Trijn van Leemput is said to have gathered a large group of women and marched on the castle, carrying a makeshift banner made out of a blue apron tied to a broom. At the castle, she signalled for the demolition to begin by removing some bricks from the castle walls. The other Utrechters followed suit, and began breaking down the walls using axes, hammers and pick-axes.

She is also said to have fought two Spanish soldiers, who were lodged at her house, at an earlier occasion. After catching them stealing, she threw one down the stairs and threatened the other with a knife.

Archival research has shown that Trijn van Leemput really existed and was born around 1530, probably near Vreeswijk.

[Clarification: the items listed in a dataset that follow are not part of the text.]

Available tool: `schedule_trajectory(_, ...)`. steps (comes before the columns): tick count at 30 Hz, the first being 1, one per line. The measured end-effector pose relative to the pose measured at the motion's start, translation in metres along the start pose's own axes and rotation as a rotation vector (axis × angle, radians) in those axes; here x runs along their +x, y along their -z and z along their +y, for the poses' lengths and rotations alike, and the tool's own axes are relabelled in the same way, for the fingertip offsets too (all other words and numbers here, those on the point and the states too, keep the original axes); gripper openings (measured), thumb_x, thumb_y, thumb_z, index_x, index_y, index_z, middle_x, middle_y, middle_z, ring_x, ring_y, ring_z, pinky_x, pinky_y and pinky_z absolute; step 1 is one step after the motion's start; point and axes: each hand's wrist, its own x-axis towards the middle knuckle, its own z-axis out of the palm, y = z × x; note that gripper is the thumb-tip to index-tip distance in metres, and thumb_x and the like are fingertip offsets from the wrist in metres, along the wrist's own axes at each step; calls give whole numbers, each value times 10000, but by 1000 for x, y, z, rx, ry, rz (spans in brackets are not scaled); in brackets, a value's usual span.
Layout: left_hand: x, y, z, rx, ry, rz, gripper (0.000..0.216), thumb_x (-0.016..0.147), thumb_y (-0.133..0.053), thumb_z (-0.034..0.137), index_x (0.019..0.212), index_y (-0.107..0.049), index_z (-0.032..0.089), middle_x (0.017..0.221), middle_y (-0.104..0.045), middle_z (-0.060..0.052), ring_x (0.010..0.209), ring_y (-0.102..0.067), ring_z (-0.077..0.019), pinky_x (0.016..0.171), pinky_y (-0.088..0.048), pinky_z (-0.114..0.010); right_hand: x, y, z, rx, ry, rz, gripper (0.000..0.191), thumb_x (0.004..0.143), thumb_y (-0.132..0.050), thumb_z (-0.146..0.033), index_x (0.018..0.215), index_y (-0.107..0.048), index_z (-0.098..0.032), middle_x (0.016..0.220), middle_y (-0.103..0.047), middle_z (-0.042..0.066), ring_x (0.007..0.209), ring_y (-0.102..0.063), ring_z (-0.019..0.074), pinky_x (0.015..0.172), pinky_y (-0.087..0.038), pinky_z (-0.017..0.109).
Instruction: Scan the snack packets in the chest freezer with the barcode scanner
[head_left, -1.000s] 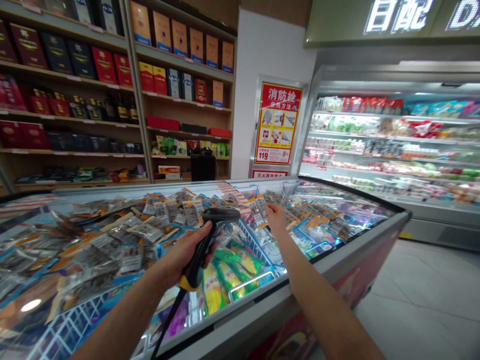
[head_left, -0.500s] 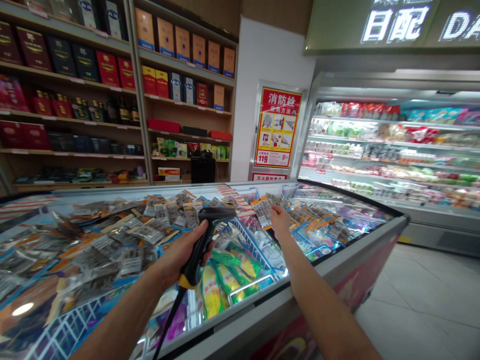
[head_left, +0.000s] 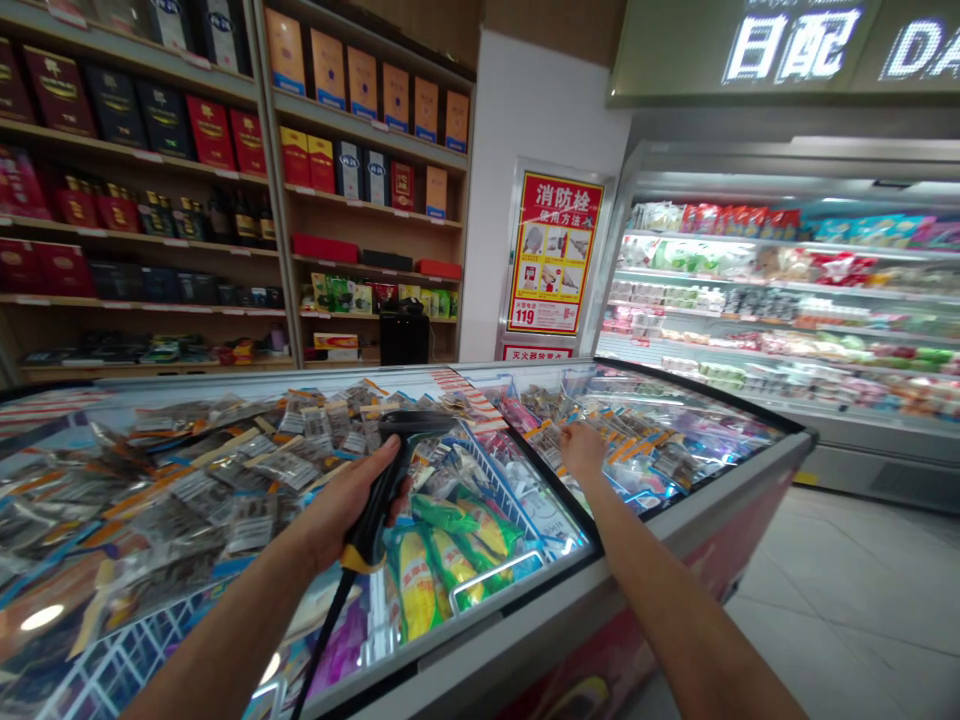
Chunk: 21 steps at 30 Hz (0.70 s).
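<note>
My left hand [head_left: 358, 502] is wrapped round the handle of a black barcode scanner [head_left: 375, 505] with a yellow-trimmed base and a trailing cord. Its head points right, above the glass-topped chest freezer [head_left: 480, 625]. My right hand [head_left: 583, 452] is closed in a pinch over the right-hand pile of packets [head_left: 626, 432]. At its fingertips is a small flat plastic packet [head_left: 546, 440] with an orange edge; the exact grip is partly hidden. Many similar packets [head_left: 247, 520] with pale printed labels lie spread on the left side of the freezer top.
Under the glass, green-and-yellow corn packs [head_left: 420, 580] sit by a white wire basket [head_left: 127, 640]. A dark frame strip [head_left: 551, 485] crosses the top between the two piles. Behind stand shelves of boxes [head_left: 364, 85]; a lit chilled cabinet [head_left: 780, 300] is at right.
My right hand has moved right and slightly down, bringing the packet from over the dividing strip to the right-hand pile. My left hand and the scanner have shifted slightly left.
</note>
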Motion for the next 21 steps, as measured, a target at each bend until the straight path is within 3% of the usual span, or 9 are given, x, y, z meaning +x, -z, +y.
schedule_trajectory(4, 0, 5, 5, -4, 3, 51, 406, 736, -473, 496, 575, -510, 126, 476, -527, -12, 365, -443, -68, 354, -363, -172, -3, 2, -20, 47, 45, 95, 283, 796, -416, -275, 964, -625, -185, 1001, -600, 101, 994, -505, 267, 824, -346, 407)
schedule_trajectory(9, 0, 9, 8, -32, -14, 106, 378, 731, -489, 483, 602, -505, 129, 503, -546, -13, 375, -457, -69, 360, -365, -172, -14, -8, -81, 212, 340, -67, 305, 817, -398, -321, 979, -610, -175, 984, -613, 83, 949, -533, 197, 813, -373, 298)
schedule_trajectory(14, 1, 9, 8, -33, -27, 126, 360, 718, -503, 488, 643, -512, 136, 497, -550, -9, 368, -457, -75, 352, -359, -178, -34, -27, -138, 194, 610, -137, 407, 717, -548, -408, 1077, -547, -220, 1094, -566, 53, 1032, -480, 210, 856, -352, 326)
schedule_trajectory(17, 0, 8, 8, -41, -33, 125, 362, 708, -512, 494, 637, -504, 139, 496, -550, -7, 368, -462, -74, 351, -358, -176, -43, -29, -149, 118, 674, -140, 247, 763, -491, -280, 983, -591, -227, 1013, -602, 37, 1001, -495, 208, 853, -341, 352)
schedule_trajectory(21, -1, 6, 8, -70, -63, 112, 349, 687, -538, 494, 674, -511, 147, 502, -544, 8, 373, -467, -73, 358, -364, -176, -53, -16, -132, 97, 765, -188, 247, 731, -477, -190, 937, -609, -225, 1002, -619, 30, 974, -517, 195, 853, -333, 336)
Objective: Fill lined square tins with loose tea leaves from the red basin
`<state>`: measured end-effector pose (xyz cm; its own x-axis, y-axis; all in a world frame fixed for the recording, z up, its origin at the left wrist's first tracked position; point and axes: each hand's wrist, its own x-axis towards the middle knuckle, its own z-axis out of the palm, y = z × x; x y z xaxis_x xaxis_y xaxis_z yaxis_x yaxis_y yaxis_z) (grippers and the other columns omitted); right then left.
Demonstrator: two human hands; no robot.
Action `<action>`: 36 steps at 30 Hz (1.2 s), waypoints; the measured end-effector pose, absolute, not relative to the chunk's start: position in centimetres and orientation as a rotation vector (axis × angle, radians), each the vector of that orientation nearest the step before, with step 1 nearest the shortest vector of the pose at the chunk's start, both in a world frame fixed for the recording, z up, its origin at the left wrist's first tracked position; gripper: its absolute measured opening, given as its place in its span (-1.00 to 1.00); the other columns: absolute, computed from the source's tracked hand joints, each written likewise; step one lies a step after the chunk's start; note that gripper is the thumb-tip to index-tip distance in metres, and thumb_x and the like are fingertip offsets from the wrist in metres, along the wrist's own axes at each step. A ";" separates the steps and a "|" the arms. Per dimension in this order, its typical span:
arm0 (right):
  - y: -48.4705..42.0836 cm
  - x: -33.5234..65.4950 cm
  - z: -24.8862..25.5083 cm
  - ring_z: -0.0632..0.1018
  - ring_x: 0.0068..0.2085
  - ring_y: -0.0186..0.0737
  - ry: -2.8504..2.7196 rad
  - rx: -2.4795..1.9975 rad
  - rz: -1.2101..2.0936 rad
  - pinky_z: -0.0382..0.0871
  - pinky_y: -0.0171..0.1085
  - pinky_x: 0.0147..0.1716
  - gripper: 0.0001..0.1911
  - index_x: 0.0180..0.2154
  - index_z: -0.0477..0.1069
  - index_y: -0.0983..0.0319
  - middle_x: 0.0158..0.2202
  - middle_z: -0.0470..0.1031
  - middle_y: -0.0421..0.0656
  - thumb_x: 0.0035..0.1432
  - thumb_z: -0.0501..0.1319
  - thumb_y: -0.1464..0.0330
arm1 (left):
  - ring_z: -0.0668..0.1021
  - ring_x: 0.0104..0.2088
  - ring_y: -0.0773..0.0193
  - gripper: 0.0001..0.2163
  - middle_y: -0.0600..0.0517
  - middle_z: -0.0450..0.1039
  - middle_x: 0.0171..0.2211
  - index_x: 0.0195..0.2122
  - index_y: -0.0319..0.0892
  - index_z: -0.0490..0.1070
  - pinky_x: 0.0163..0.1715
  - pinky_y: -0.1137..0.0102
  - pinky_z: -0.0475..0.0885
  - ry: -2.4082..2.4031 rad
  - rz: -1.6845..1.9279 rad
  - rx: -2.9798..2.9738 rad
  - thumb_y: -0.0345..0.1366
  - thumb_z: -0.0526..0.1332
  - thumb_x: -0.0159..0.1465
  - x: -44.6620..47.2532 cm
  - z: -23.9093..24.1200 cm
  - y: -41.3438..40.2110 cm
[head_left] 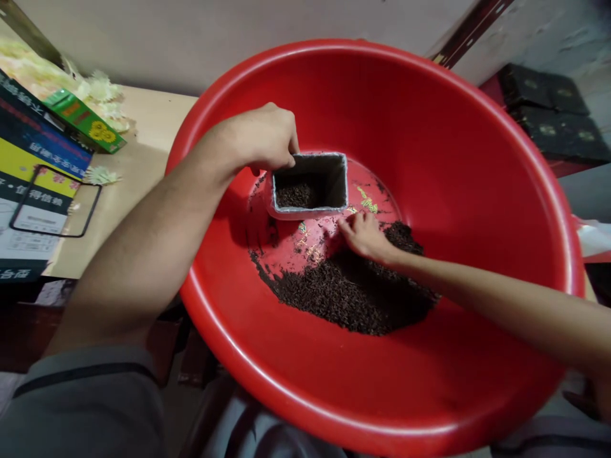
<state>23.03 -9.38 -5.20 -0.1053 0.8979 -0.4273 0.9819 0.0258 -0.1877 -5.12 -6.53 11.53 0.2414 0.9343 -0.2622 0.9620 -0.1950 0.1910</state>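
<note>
My left hand point(272, 137) is closed on the upper left rim of a rectangular box point(310, 213) with a pale rim and pinkish outside. The box is tilted with its mouth toward me, and some dark brown grains point(296, 192) lie inside. It is held within a large round red basin point(482, 165). Below and right of the box, my right hand point(367, 236) is low over the basin floor, fingers apart, with nothing visible in it. A heap of the same dark grains point(344, 296) lies beneath and beside that hand.
Left of the basin, a pale tabletop point(147, 133) holds a green box point(86, 121), pale flowers point(102, 86), a printed carton point(38, 191) and a thin black frame point(57, 234). Dark boxes point(556, 117) stand at the right. A wall point(238, 25) rises behind the basin.
</note>
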 end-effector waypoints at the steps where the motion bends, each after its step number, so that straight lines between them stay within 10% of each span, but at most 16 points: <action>1: -11.1 22.3 -5.2 0.38 0.25 0.35 2.167 1.838 -0.703 0.34 0.27 0.19 -0.25 0.19 0.34 0.28 0.18 0.29 0.28 0.41 -0.17 -0.15 | 0.63 -0.26 0.13 -0.72 -0.01 0.64 -0.42 -0.06 -0.10 0.72 -0.09 0.25 0.45 1.727 -0.118 2.182 -0.36 0.30 0.23 -5.2 11.7 -6.6; 12: -20.4 20.8 -3.2 0.44 0.24 0.29 2.413 0.731 -0.912 0.38 0.20 0.22 -0.19 0.40 0.23 0.30 0.21 0.34 0.25 0.39 0.03 -0.12 | 0.65 -0.28 0.11 -0.70 -0.01 0.69 -0.39 -0.09 -0.08 0.73 -0.11 0.25 0.49 1.661 -0.163 2.263 -0.40 0.28 0.21 -5.3 11.8 -6.9; 27: -19.6 20.7 -5.3 0.66 -0.07 -0.02 2.534 0.606 -1.249 0.53 -0.13 0.02 -0.53 0.09 0.55 0.30 -0.04 0.64 0.05 0.14 0.35 0.33 | 0.69 -0.14 0.02 -0.64 -0.05 0.68 -0.27 0.03 -0.05 0.69 -0.07 0.14 0.61 1.717 0.044 1.994 -0.33 0.25 0.25 -6.0 9.9 -5.2; 36: -16.2 18.8 1.3 0.63 -0.23 -0.16 2.757 0.788 -1.623 0.55 -0.16 -0.13 -0.69 -0.11 0.55 0.23 -0.20 0.65 -0.10 0.15 0.35 0.21 | 0.68 -0.09 -0.03 -0.67 -0.02 0.66 -0.34 -0.04 -0.04 0.71 -0.06 0.14 0.58 1.679 0.131 2.062 -0.22 0.30 0.19 -6.5 8.5 -4.6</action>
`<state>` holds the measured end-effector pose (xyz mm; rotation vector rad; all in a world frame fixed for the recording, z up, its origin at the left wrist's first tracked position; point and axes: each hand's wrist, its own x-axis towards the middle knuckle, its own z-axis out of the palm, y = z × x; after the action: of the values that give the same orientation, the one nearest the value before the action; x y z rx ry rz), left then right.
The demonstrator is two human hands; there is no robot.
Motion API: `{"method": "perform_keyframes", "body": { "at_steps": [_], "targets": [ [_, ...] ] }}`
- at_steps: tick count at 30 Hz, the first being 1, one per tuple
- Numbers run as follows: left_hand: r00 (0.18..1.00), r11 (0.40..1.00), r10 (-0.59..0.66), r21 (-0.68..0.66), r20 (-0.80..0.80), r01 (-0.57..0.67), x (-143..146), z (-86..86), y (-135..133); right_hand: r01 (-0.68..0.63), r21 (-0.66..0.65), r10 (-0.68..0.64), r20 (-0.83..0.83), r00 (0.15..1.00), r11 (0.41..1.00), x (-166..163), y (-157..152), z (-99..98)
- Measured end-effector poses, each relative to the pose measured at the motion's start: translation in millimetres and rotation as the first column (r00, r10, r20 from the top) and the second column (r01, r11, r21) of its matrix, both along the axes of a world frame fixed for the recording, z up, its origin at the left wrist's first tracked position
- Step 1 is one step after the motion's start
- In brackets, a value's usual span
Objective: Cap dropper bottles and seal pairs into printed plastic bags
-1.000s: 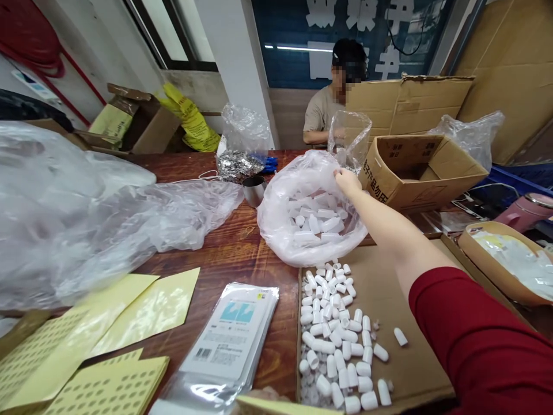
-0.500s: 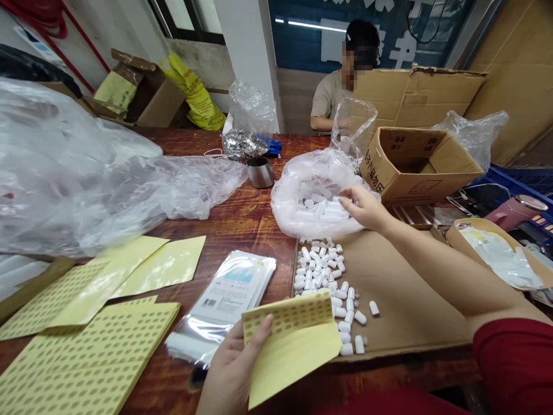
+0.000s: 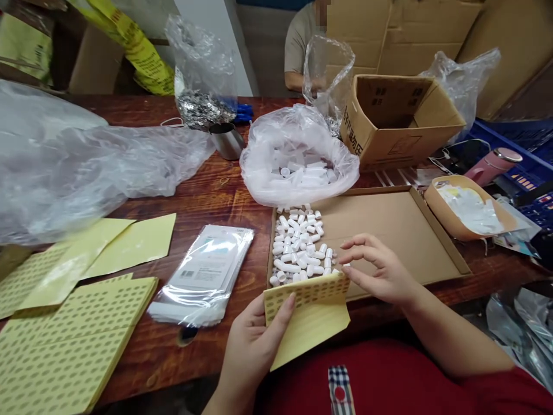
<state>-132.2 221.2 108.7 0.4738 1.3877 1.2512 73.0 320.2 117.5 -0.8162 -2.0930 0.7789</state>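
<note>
1. Lying at the far left of the wooden surface [image 3: 207, 202], a stack of dotted yellow sheets [image 3: 64, 346] is seen below crumpled clear plastic bags [image 3: 86, 167]. Flat sealed packets [image 3: 203, 271] are piled just beside the stack.
2. A yellow sticker sheet [image 3: 306, 317] is held up at the near edge, close to the body. It is clasped by the left hand [image 3: 254, 340], whose grip is closed on its lower left side, thumb laid on the face.
3. The right hand [image 3: 380, 271] is poised at the sheet's upper right corner, fingers curled. Whether anything is pinched in that grip cannot be told.
4. By judgement, the sheet is best kept flat and steady under the left thumb, so that its corner can be worked cleanly, clear of the loose pieces behind.
5. White caps [image 3: 298, 248] are heaped in a shallow cardboard tray [image 3: 389, 225], with a clear bag of white tubes [image 3: 298, 161] beyond.
6. Farther right, an open carton [image 3: 397, 115] and a pink flask [image 3: 492, 164] are seen. Another person [image 3: 302, 40] is seated across, in a room stacked with cardboard.
</note>
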Motion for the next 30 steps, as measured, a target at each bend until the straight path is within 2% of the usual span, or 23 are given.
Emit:
{"method": "perform_keyframes", "body": {
  "at_steps": [5, 9, 14, 18, 25, 30],
  "targets": [
    [0.996, 0.999, -0.032, 0.007, -0.081, 0.033, 8, -1.5, -4, -0.015, -0.032, 0.015, 0.012, 1.000, 0.999, 14, -7, -6.0],
    [0.988, 1.000, -0.005, 0.005, -0.156, 0.006, 12, 0.3, -7, -0.010, -0.065, 0.011, 0.015, 1.000, 0.998, 20, -11, -9.3],
    [0.988, 1.000, 0.002, -0.006, -0.156, -0.003, 15, 5.0, -10, -0.002, -0.141, 0.007, 0.035, 0.999, 0.990, 22, -11, -10.5],
    [0.987, 1.000, 0.009, 0.010, -0.162, -0.008, 16, 5.5, -13, -0.026, -0.110, 0.030, 0.040, 0.999, 0.994, 22, -12, -9.0],
    [0.965, 0.998, -0.001, 0.063, -0.263, 0.018, 15, 6.2, -19, -0.040, -0.109, 0.043, 0.025, 0.999, 0.993, 23, -12, -9.5],
    [0.945, 0.994, 0.036, 0.111, -0.326, 0.001, 16, 9.6, -19, -0.076, -0.099, 0.077, 0.004, 0.997, 0.992, 23, -12, -10.4]
  ]
}}
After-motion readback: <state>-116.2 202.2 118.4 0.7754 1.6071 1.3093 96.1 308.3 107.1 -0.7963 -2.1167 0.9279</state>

She and her husband, brewer and miller Jan Jacob van Leemput, moved into a large house on the Oudegracht canal in Utrecht in 1555. The family was one of the city's most prominent families. Trijn's husband was a guild leader and member of the city government, and was one of the four deputies who negotiated with William the Silent on the conditions for Utrecht's entry into the Pacification of Ghent, the Dutch coalition against Spain. Trijn van Leemput died in Utrecht.

As early as the 17th century, Trijn van Leemput was depicted in various paintings. A statue of her, pick-axe in hand, was erected on Zandbrug bridge , near her home, in 1955.